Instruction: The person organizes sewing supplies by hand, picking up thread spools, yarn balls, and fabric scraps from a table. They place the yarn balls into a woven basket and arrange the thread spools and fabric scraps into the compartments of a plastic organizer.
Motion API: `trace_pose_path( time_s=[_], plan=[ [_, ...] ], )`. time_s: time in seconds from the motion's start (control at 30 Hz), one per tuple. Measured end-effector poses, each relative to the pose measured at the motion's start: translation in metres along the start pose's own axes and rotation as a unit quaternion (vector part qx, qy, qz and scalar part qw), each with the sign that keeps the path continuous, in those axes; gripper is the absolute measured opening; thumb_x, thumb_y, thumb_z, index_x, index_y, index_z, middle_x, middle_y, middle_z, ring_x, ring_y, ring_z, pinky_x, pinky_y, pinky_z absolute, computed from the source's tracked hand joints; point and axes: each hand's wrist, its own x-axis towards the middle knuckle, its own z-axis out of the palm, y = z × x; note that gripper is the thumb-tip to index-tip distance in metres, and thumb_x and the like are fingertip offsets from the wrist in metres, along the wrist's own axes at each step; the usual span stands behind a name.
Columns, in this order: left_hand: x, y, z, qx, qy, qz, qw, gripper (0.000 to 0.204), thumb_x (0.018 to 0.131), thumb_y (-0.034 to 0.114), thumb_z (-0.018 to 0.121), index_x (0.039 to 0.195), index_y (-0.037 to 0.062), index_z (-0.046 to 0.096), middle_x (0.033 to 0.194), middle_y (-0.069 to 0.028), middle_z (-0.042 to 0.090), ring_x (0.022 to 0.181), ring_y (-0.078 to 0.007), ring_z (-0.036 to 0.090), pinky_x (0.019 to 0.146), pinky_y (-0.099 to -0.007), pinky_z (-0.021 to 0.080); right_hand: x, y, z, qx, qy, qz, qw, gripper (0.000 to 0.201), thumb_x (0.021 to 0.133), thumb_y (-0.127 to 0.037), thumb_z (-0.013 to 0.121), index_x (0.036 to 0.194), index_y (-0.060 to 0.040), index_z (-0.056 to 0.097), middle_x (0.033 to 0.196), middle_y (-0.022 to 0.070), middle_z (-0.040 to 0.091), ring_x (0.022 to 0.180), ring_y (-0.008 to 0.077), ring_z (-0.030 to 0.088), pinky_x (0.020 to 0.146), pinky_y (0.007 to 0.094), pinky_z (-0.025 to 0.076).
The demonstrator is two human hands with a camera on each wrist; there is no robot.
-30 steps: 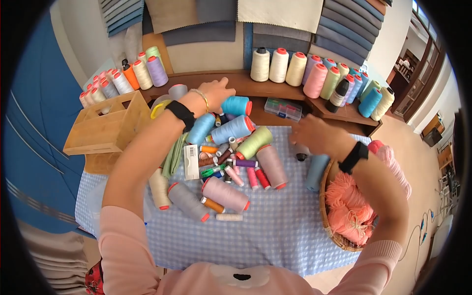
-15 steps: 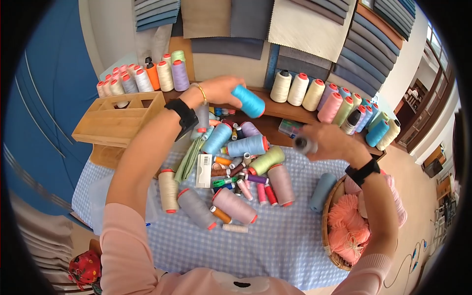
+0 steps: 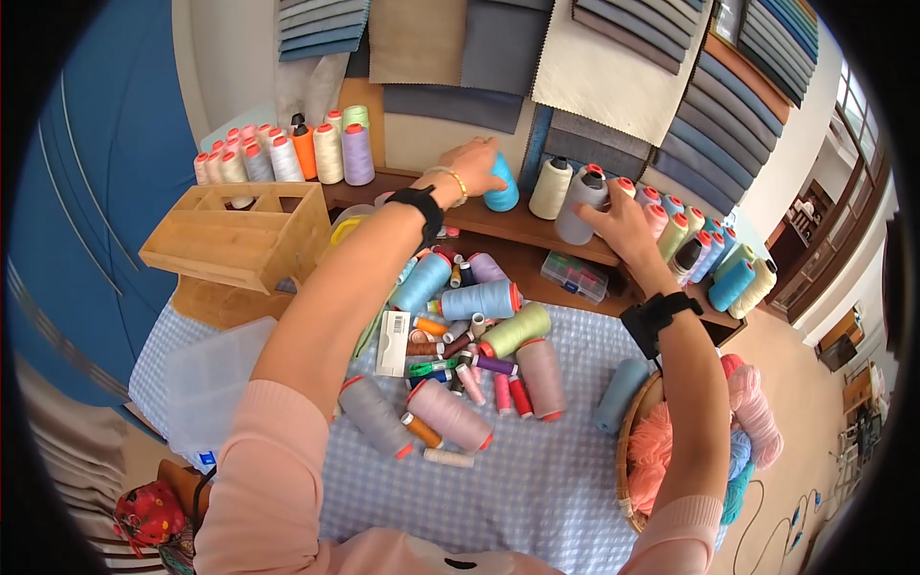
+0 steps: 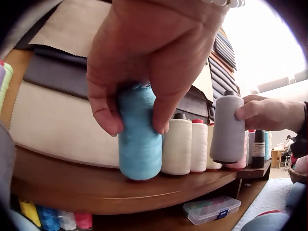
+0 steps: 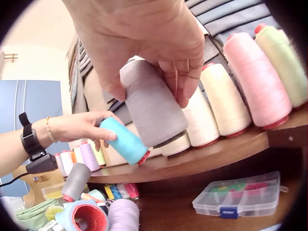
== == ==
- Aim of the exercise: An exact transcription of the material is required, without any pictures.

- Task solution:
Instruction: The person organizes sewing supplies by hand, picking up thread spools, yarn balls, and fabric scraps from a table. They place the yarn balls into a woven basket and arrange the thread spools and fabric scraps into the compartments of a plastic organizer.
Motion API: `trace_pose_path( time_s=[_], plan=[ [_, ...] ], )`. time_s: time in seconds from the motion's start (control at 30 Hz), one per tuple. Measured end-effector poses, each relative to the pose measured at the motion's start: translation in metres along the start pose's own axes and rotation as a unit quaternion (vector part qx, qy, qz and scalar part qw), each with the sign that keeps the path continuous, in those axes; gripper is the absolute measured opening; thumb_x, thumb_y, thumb_z, index_x, index_y, index_z, middle_x, middle_y, middle_z, ring_x, ring_y, ring_z, pinky_x, pinky_y, pinky_z absolute, computed from the source's tracked hand joints; point and axes: each hand's wrist, its own x-axis towards the middle knuckle, its own z-axis out of the palm, y = z × x; note that gripper is the thumb-tip to index-tip distance in metres, and thumb_x and the like are fingertip offsets from the wrist in metres, along the wrist's own axes at each step; the usual span stands behind a name.
Columns, in this order: left_hand: x, y, z, qx, qy, qz, qw, gripper (0.000 to 0.204), thumb_x (0.018 to 0.131), thumb_y (-0.034 to 0.114), thumb_z (-0.018 to 0.121), index_x (0.039 to 0.195), index_y (-0.037 to 0.062), index_z (-0.046 to 0.096), middle_x (0.033 to 0.194), middle_y (-0.069 to 0.028), middle_z (-0.042 to 0.090), ring_x (0.022 to 0.181), ring_y (-0.078 to 0.007), ring_z (-0.036 to 0.090), pinky_x (0.019 to 0.146), pinky_y (-0.099 to -0.007), pinky_z (-0.021 to 0.080); right_hand: x, y, z, qx, qy, qz, qw, gripper (0.000 to 0.201), thumb_x (0.021 to 0.133), thumb_y (-0.127 to 0.037), thumb_z (-0.013 to 0.121), index_x (0.036 to 0.194), index_y (-0.060 to 0.040), index_z (-0.056 to 0.097), middle_x (0.033 to 0.196), middle_y (-0.022 to 0.070), middle_z (-0.040 to 0.091), ring_x (0.022 to 0.180), ring_y (-0.008 to 0.077), ring_z (-0.030 to 0.088), pinky_x (0.020 to 0.146), pinky_y (0.007 to 0.094), pinky_z (-0.025 to 0.076).
The demonstrator is two human hands with a camera on each wrist; there is no robot.
-30 steps: 
-15 steps: 
+0 steps: 
+0 steps: 
+0 steps: 

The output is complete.